• _Exercise_
Those lines of the material below that fall between its first line and the line with "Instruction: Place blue", both included, are to be repeated exactly.

• _Data in this exercise_
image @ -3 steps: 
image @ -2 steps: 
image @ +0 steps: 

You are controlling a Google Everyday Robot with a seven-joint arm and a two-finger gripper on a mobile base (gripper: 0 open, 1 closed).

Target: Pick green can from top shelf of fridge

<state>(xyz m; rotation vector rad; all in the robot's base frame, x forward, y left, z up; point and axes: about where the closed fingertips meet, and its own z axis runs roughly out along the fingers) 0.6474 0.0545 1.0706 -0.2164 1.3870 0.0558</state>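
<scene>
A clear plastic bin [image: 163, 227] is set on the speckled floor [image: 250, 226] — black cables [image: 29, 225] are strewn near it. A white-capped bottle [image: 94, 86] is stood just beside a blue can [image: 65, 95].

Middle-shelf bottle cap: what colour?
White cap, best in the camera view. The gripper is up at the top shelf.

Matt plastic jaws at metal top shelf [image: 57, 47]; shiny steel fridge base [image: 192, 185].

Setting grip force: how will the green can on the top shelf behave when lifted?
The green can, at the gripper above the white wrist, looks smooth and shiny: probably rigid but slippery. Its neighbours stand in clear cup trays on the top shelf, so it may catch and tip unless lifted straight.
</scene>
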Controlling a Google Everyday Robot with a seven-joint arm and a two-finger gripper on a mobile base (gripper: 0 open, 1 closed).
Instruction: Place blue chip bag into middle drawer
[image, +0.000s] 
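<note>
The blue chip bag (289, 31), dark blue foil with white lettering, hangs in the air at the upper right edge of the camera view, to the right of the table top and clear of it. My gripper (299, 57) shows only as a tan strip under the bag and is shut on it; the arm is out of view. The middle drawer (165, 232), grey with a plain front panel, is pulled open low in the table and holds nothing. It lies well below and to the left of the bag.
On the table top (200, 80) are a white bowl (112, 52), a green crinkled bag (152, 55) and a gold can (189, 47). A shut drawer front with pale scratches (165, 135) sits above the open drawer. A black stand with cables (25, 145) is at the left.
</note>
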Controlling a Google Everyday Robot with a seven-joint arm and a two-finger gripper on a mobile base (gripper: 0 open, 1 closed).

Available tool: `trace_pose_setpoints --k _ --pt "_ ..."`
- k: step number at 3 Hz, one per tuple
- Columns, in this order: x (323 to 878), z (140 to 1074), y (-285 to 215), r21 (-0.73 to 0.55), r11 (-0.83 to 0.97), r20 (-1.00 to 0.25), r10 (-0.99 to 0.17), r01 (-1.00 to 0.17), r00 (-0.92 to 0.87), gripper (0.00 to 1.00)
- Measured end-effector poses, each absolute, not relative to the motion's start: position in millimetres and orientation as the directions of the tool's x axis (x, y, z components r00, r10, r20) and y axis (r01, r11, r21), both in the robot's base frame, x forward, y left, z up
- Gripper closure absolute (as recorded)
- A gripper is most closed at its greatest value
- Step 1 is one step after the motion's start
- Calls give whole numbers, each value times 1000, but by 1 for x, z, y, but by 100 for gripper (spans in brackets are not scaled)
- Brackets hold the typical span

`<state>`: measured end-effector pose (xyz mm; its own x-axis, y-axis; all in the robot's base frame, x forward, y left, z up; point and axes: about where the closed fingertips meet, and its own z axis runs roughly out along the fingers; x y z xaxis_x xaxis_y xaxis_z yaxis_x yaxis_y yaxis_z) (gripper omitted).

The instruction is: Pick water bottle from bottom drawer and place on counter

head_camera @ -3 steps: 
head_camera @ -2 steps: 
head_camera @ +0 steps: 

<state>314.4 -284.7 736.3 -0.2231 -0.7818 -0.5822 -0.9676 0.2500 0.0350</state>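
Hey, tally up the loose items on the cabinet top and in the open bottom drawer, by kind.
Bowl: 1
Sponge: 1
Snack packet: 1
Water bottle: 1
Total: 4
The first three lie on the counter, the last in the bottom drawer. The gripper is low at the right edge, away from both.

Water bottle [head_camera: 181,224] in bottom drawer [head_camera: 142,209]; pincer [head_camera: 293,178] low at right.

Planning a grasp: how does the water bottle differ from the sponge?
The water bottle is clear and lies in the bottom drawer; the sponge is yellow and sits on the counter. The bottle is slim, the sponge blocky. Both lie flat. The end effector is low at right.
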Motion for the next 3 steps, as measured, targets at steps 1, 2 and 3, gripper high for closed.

• _Response box_
image @ -3 steps: 
image @ -2 steps: 
image @ +0 steps: 

You are controlling a Google Everyday Robot with a seven-joint arm and a two-finger gripper on a mobile base (gripper: 0 open, 1 closed).

Target: Pick green can from top shelf of fridge

<state>(xyz m; rotation vector rad; all in the robot's base frame, x forward, y left, z up; point and axes: about where the closed fingertips meet, and its own z axis runs roughly out along the fingers) 0.6474 0.0545 1.0706 -0.2164 1.3870 0.0558</state>
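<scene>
A clear plastic bin [image: 163, 227] is set on the speckled floor [image: 250, 226] — black cables [image: 29, 225] are strewn near it. A white-capped bottle [image: 94, 86] is stood just beside a blue can [image: 65, 95].

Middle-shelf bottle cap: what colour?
White cap, best in the camera view. The gripper is up at the top shelf.

Matt plastic jaws at metal top shelf [image: 57, 47]; shiny steel fridge base [image: 192, 185].

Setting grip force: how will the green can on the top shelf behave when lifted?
The green can, at the gripper above the white wrist, looks smooth and shiny: probably rigid but slippery. Its neighbours stand in clear cup trays on the top shelf, so it may catch and tip unless lifted straight.
</scene>
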Controlling a Google Everyday Robot with a seven-joint arm and a two-finger gripper on a mobile base (gripper: 0 open, 1 closed).
Instruction: Place blue chip bag into middle drawer

The required output is now complete.